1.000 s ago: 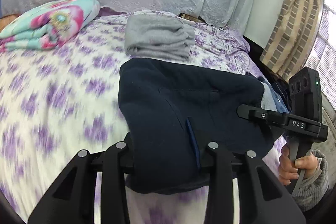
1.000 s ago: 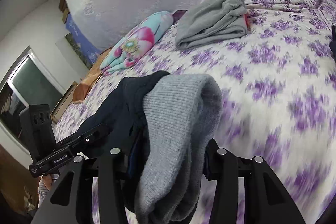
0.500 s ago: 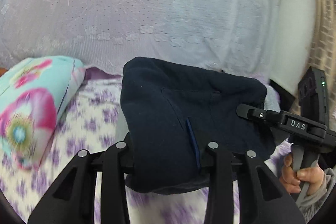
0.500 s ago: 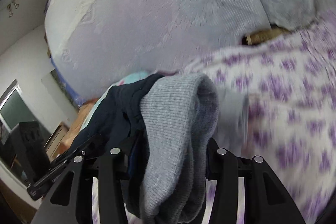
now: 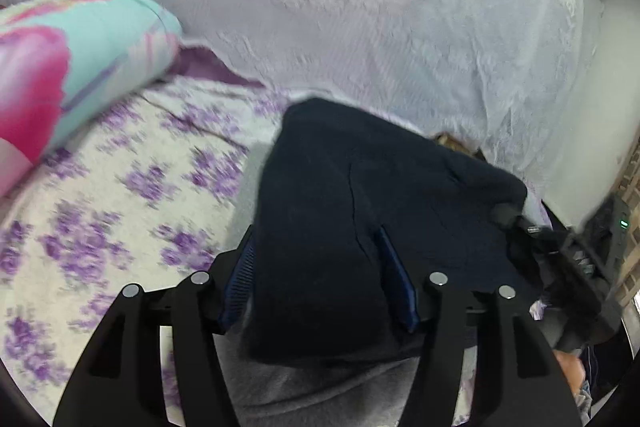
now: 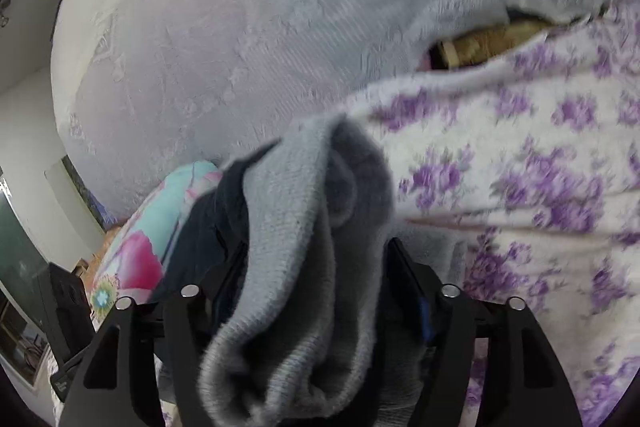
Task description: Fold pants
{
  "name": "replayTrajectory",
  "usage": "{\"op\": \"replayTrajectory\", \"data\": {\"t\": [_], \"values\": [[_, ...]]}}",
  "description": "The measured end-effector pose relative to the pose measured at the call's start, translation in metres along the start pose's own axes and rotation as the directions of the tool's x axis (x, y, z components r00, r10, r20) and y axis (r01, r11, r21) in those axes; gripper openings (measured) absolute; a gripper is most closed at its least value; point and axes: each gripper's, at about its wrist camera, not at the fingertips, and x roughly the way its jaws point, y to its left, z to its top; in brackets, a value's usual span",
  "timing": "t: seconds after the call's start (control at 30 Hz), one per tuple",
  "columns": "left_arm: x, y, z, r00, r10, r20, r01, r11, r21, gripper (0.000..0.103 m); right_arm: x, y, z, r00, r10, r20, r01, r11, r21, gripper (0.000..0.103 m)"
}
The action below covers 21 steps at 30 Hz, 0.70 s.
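Both hand-held grippers are clamping the folded pants above a bed. In the left wrist view, the left hand-held gripper is pinching the dark navy pants between its blue-padded fingers, the cloth bulging up and forward out of the jaws and draping rightward to the right hand-held gripper, which is gripping the far corner of the same bundle. A hand is showing at the lower right edge, below that tool.

In the right wrist view, the right hand-held gripper is closing on a thick wad of the pants, grey ribbed fabric outermost and navy cloth behind it to the left, filling the gap between the jaws and spilling down over them.

The bundle is sitting over the purple-flowered bedspread, near a grey folded garment lying just under the left tool. A teal and pink floral blanket is lying at the left, and a pale lace cover is rising behind the bed.
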Motion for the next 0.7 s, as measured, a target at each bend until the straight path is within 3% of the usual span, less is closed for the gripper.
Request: {"op": "replayTrajectory", "data": {"t": [0.1,0.17,0.23,0.3,0.37,0.4,0.47,0.57,0.7], "values": [[-0.019,-0.002,0.012,0.997,0.038,0.070,-0.038,0.999,0.001,0.058,-0.038,0.010,0.013,0.987,-0.024,0.159,0.028,0.999,-0.028,0.078],[-0.025,-0.005,0.021,0.994,0.029,0.103,-0.028,1.000,-0.004,0.059,-0.060,0.021,0.017,0.965,-0.016,0.262,0.031,0.998,-0.052,0.077],[-0.027,-0.016,0.026,0.992,0.015,0.125,-0.016,1.000,0.006,0.065,-0.062,0.040,0.022,0.959,-0.004,0.285,0.039,0.992,-0.118,0.057],[-0.017,-0.031,0.028,0.994,0.019,0.108,-0.023,0.999,0.036,0.071,-0.050,0.057,0.022,0.963,-0.006,0.270,0.063,0.977,-0.203,0.035],[0.012,-0.048,0.022,0.996,0.074,0.045,-0.078,0.992,0.101,0.075,-0.019,0.064,0.015,0.977,-0.069,0.200,0.122,0.957,-0.263,0.019],[0.024,-0.050,0.018,0.993,0.112,0.023,-0.114,0.986,0.122,0.075,0.012,0.051,0.010,0.986,-0.132,0.104,0.155,0.953,-0.261,0.016],[0.046,-0.054,0.003,0.986,0.165,-0.006,-0.161,0.969,0.185,0.075,0.040,0.020,-0.003,0.984,-0.174,0.035,0.178,0.961,-0.211,0.016],[0.039,-0.063,-0.002,0.982,0.184,0.040,-0.188,0.953,0.236,0.076,0.043,0.002,0.003,0.992,-0.125,0.022,0.127,0.979,-0.157,0.016],[0.039,-0.051,-0.003,0.988,0.151,0.024,-0.153,0.966,0.207,0.079,0.043,0.013,-0.003,0.985,-0.165,0.054,0.173,0.960,-0.222,0.016]]}}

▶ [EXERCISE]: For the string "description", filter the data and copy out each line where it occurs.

▶ [SOLUTION TO THIS PROBLEM]:
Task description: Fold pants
  "description": "The measured end-effector pose relative to the pose measured at the call's start, translation in metres along the start pose's own axes and rotation as the directions of the tool's x axis (x, y, z components r00, r10, r20) and y axis (r01, r11, r21) in those axes; gripper openings (measured) absolute; a gripper is most closed at its least value; point and axes: each gripper's, at about its wrist camera, not at the fingertips, and x roughly the way its jaws point, y to its left, z to its top; in brackets, a value's usual span",

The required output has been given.